# [Assignment]
Check every line of the entries below for "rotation", and copy the lines that have it.

# [Exercise material]
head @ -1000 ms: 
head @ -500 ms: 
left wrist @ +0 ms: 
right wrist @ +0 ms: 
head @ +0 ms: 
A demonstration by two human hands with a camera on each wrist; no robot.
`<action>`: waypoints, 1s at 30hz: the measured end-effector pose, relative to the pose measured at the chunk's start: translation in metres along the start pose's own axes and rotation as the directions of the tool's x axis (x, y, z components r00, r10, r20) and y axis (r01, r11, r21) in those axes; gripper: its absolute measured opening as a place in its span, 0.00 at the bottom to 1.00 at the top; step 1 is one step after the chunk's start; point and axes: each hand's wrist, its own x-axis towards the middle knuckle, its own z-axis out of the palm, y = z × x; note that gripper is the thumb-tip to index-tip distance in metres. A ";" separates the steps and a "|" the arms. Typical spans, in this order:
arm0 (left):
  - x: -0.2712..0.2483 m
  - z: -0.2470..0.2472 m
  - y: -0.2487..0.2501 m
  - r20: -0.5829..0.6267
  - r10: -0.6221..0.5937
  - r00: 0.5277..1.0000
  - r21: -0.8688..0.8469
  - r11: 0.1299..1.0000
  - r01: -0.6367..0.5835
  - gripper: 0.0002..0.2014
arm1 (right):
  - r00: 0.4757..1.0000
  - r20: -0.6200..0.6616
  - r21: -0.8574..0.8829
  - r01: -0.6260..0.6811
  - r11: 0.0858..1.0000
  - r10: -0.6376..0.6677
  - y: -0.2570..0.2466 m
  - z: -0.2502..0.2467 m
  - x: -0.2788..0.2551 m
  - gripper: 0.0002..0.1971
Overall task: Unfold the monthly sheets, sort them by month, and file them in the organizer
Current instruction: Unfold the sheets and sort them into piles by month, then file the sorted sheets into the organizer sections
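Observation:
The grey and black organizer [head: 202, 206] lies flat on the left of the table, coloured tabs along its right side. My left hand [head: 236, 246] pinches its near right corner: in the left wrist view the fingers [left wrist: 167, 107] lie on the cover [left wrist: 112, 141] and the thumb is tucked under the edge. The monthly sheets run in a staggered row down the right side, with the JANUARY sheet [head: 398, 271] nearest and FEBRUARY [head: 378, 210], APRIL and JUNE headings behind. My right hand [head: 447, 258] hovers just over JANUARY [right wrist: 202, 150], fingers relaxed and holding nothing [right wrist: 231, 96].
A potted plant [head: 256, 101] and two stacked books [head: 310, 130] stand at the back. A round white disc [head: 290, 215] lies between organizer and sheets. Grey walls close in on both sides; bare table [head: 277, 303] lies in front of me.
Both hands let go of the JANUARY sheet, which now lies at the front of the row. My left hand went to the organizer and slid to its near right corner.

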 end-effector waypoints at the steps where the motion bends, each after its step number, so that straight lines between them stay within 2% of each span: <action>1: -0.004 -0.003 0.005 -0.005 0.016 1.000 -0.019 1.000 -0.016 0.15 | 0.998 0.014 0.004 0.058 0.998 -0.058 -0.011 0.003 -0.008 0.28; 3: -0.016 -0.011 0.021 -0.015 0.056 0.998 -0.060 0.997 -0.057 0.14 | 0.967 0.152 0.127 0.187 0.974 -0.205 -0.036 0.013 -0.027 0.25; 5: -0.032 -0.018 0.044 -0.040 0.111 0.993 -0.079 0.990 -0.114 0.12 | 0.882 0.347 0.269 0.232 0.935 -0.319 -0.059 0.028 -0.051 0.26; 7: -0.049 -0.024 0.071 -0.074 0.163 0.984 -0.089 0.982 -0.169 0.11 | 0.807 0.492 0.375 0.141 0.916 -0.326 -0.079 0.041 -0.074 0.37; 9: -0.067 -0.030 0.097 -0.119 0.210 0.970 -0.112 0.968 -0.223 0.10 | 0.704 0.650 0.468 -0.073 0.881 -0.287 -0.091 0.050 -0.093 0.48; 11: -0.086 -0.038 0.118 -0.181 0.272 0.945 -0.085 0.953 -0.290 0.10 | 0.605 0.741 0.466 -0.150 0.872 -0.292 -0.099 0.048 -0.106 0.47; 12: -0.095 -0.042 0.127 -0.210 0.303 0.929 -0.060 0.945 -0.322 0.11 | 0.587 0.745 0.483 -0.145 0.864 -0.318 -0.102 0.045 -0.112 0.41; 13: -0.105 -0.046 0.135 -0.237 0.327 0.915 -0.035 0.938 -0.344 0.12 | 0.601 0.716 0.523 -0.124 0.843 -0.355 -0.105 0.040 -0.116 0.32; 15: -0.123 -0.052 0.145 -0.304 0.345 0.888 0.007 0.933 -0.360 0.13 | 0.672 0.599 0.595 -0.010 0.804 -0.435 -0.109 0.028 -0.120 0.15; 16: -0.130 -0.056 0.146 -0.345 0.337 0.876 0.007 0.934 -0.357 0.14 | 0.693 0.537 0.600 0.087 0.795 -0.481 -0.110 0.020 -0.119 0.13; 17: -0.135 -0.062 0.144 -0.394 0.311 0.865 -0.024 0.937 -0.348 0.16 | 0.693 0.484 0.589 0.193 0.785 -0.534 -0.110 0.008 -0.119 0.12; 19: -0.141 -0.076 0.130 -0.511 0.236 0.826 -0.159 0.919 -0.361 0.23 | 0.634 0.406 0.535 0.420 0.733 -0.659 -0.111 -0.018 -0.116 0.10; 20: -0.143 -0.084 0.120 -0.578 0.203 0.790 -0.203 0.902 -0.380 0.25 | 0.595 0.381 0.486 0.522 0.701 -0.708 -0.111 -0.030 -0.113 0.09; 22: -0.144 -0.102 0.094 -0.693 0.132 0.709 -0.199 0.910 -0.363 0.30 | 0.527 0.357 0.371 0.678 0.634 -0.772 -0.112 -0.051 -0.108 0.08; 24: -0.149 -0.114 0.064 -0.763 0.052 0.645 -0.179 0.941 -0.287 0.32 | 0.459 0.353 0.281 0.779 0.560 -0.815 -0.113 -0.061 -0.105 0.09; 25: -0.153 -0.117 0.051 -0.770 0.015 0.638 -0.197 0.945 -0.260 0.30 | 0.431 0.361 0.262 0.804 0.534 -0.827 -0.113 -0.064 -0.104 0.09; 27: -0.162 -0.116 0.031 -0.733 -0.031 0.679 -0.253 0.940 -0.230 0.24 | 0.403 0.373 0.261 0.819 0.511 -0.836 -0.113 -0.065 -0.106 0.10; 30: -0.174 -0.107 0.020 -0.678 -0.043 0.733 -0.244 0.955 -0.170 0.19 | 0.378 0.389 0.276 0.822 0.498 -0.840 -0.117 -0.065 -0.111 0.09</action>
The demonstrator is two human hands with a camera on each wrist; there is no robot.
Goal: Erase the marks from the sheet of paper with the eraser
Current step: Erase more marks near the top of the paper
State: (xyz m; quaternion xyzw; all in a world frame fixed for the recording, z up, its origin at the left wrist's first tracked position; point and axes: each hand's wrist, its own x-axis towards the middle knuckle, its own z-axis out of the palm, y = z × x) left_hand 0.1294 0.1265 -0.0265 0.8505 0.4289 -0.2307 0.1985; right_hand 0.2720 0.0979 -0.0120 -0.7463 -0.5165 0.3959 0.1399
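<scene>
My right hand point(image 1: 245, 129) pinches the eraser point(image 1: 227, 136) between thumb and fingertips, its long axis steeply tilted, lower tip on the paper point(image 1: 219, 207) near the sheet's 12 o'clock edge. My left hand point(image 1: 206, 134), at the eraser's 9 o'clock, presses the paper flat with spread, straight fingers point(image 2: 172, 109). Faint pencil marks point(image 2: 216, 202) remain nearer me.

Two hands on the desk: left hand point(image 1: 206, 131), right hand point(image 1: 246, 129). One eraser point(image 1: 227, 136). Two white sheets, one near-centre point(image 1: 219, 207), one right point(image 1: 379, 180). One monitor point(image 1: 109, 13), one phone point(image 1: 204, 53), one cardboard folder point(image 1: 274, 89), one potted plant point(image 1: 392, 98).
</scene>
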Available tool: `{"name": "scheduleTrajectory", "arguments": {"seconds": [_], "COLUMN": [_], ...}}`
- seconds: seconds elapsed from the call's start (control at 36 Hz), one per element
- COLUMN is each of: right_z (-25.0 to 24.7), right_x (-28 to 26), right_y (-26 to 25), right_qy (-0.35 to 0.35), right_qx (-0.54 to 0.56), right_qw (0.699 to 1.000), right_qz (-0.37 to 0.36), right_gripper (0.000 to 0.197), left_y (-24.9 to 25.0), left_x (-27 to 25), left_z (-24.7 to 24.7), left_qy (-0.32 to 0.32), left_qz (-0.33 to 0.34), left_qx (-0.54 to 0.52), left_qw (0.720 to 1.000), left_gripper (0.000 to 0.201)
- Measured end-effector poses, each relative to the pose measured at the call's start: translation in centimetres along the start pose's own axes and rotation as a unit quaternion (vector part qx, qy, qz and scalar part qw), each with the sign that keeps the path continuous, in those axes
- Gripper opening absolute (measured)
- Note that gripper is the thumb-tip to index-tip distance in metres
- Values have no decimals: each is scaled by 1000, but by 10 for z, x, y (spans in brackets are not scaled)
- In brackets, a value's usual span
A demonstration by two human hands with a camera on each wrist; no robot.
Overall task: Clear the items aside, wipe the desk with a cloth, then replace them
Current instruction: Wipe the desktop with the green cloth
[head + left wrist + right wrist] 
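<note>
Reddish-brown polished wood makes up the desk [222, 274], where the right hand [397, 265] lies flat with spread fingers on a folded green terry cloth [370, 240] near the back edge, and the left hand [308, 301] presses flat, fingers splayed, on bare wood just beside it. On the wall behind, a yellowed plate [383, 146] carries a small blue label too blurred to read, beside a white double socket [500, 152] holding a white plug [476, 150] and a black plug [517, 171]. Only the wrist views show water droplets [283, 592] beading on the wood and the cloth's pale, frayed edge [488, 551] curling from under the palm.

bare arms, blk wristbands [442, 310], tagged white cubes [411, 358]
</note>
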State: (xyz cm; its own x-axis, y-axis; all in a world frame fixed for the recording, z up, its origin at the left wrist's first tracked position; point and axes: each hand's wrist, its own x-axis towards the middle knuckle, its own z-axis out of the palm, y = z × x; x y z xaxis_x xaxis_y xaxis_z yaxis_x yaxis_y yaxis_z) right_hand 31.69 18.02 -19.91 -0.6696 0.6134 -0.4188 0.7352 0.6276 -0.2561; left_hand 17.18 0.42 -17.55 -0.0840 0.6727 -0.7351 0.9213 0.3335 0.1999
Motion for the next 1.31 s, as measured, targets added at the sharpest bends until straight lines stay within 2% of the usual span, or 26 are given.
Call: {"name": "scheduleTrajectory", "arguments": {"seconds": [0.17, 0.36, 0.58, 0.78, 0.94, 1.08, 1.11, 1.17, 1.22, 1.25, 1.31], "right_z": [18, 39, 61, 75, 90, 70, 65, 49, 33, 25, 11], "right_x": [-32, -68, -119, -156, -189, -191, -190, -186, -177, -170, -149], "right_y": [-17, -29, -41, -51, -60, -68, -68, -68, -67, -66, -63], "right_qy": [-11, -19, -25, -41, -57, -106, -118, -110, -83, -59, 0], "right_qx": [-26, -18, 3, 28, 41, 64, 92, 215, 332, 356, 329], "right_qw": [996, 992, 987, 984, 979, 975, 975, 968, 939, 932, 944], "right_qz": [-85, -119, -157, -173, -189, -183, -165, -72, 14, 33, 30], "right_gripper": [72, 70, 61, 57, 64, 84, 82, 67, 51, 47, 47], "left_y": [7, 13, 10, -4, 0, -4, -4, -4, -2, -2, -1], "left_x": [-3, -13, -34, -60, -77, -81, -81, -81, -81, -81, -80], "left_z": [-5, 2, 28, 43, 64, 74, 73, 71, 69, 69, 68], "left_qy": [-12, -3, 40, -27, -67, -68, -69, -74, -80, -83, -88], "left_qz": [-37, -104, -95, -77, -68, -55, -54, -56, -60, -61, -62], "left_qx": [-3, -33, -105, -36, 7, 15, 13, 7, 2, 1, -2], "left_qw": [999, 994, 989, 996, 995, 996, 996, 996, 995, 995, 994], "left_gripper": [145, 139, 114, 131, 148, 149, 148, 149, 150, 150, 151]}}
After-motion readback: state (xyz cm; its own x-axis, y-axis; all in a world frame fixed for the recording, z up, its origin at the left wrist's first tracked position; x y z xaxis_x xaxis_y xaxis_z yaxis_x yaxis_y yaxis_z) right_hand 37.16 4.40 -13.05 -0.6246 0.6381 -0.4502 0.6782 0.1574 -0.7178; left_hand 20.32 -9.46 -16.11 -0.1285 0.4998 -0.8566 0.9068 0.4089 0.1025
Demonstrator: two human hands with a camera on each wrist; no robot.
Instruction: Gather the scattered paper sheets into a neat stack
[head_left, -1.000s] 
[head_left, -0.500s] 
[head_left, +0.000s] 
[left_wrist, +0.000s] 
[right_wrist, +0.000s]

# [Written response]
`<action>`: waypoints, 1s at 30hz: the measured end-effector pose, relative to the pose measured at the chunk's start: translation in metres along the start pose's own axes and rotation as the directions of the tool's x axis (x, y, z components r00, r10, r20) and y axis (r01, r11, r21) in those axes; gripper: its absolute measured opening as a place in its span, 0.00 at the bottom to 1.00 at the top; step 1 is one step after the chunk's start; point and axes: each hand's wrist, its own x-axis towards the middle knuckle, its own z-axis out of the palm, y = z × x; note that gripper is the thumb-tip to index-tip distance in metres. A ";" separates the steps and a "|" the arms. Typical spans, in this order:
- Measured end-effector poses, each relative to the pose measured at the call's start: translation in centimetres along the start pose's own axes and rotation as a unit quaternion (vector part qx, qy, qz and scalar part qw), each with the sign that keeps the path continuous, in those axes

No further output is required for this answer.